**Directions for this task**
Of all the lines below, output only those starting at the one with "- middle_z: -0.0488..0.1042" and ending at the one with "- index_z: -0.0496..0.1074", both ends included, exactly as written.

Records drawn from a dataset:

--- START ---

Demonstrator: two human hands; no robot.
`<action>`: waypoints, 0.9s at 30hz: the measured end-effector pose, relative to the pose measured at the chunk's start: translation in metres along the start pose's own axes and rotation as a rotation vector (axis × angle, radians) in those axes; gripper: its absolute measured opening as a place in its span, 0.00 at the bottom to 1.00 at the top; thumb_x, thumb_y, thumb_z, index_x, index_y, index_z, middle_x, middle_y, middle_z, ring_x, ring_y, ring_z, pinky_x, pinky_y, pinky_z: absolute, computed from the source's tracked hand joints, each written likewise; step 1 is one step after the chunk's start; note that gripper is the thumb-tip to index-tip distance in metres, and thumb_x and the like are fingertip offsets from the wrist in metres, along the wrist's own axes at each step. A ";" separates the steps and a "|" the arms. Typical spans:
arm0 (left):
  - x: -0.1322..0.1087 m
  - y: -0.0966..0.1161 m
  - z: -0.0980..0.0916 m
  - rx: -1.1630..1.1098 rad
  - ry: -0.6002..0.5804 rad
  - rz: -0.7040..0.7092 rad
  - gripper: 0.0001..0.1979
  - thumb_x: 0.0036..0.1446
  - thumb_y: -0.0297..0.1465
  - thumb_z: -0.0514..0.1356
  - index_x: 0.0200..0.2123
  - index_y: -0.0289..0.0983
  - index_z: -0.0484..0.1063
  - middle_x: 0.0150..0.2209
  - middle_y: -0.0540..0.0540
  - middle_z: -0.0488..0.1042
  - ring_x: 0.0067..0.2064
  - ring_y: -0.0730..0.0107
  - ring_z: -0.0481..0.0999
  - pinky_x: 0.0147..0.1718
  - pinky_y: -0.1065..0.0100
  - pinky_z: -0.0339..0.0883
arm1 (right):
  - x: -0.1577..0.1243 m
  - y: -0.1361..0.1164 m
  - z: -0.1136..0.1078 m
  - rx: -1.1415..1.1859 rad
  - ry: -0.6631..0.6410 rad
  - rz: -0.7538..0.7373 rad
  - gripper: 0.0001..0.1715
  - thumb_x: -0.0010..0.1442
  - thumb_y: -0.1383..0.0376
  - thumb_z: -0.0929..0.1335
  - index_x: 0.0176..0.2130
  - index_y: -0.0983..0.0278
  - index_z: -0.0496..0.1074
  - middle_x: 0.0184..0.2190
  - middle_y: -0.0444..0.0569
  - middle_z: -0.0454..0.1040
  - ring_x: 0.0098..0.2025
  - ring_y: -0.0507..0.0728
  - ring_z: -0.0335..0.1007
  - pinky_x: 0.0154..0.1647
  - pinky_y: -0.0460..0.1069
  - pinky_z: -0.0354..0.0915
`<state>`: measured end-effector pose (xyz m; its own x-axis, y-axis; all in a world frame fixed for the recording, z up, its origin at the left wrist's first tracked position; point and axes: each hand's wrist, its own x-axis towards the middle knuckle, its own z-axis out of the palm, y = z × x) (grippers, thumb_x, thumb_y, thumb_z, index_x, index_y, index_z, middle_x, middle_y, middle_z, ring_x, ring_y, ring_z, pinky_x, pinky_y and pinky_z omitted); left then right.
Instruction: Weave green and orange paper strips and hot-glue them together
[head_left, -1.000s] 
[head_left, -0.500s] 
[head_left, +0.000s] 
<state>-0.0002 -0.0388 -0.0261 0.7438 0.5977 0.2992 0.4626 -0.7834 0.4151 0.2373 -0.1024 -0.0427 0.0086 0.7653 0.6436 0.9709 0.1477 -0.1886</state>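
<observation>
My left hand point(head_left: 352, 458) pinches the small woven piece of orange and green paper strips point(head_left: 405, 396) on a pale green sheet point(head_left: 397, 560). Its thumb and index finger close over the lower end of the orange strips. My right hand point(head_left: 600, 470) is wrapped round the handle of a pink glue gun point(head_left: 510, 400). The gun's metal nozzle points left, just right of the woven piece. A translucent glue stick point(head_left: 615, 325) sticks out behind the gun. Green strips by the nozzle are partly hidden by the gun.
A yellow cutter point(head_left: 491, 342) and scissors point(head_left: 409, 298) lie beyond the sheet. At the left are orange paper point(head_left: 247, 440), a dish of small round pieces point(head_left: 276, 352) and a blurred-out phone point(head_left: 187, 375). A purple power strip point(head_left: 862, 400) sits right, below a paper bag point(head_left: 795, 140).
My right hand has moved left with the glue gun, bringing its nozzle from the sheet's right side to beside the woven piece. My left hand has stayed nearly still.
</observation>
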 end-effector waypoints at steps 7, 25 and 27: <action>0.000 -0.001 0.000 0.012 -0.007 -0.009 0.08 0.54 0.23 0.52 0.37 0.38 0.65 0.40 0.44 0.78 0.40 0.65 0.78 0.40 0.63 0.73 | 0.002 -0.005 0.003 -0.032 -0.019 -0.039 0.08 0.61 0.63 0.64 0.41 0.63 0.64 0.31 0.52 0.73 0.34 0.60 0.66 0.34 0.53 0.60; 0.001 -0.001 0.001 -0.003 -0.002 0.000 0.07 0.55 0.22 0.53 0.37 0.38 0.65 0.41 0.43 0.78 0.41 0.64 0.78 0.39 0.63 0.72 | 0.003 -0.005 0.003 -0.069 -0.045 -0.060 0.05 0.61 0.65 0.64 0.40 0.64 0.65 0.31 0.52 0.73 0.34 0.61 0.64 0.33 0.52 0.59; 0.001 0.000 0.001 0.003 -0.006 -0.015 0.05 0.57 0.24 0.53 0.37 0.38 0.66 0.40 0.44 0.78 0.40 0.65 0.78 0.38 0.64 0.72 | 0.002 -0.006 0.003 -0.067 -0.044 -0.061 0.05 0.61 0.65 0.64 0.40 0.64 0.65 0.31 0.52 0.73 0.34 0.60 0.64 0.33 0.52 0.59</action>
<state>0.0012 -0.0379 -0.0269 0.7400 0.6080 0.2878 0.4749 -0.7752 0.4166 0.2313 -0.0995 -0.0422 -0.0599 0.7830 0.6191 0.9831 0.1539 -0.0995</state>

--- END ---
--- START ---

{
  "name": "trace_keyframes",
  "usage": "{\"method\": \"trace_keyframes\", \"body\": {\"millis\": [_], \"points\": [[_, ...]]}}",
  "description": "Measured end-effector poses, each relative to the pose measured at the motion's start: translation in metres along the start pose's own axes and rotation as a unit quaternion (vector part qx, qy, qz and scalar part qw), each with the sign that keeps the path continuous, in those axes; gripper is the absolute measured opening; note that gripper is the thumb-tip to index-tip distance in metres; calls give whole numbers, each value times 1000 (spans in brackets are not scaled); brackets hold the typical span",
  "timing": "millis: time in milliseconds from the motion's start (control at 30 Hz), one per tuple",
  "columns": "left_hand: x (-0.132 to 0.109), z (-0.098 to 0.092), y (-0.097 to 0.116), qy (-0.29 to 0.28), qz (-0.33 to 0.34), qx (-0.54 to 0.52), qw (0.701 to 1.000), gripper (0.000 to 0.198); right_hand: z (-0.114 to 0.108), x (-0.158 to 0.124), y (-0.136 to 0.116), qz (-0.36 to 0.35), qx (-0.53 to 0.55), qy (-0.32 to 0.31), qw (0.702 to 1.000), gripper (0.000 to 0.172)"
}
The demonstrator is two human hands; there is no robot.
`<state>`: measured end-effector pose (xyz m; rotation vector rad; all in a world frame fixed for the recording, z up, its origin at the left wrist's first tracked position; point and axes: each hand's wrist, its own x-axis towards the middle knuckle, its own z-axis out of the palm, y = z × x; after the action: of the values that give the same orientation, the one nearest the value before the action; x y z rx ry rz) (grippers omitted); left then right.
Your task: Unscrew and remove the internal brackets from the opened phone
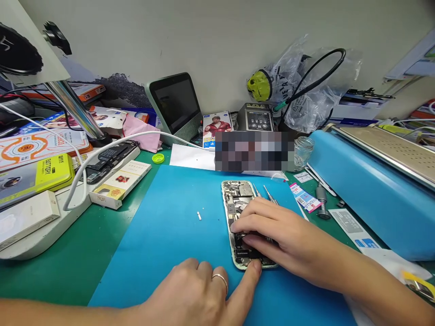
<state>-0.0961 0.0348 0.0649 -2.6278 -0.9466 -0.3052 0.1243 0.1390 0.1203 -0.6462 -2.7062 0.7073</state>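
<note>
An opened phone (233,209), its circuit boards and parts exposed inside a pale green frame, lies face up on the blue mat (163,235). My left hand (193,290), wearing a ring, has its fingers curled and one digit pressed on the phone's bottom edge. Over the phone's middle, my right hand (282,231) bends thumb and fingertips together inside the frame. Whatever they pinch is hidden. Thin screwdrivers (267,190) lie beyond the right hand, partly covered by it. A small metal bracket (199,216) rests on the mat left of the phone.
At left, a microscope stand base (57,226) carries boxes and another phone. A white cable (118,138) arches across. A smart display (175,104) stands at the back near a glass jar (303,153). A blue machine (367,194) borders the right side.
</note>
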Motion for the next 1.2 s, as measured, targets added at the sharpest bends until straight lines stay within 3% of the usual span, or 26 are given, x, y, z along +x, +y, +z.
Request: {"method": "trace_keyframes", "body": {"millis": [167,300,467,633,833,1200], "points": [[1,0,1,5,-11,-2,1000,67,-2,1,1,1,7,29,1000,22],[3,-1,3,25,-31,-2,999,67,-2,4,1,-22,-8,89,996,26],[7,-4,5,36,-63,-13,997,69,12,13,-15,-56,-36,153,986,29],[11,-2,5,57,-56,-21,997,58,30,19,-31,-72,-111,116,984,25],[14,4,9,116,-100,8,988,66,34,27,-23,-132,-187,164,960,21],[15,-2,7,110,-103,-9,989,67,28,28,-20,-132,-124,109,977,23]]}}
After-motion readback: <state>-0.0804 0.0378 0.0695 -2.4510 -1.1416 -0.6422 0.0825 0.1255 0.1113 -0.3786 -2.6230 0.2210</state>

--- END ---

**Answer to the problem**
  - middle_z: -0.0488..0.1042
  - ring_x: 0.0067..0.2064
  - ring_y: -0.0730..0.0107
  - ring_z: -0.0481..0.0999
  - pinky_x: 0.0147..0.1718
  - pinky_y: -0.1065..0.0100
  - pinky_z: -0.0339..0.0883
arm1 (right):
  - x: -0.1577..0.1243 m
  - y: -0.1361..0.1164 m
  - z: -0.1136..0.1078 m
  - rx: -1.1415..1.1859 rad
  - ry: -0.6631..0.6410 rad
  - rz: -0.7538..0.7373 rad
  - gripper: 0.0001..0.1715
  - thumb_x: -0.0010..0.1442
  - thumb_y: -0.1383..0.0376
  - thumb_z: -0.0929..0.1335
  - index_x: 0.0176..0.2130
  - index_y: -0.0983..0.0278
  - index_z: -0.0496..0.1074

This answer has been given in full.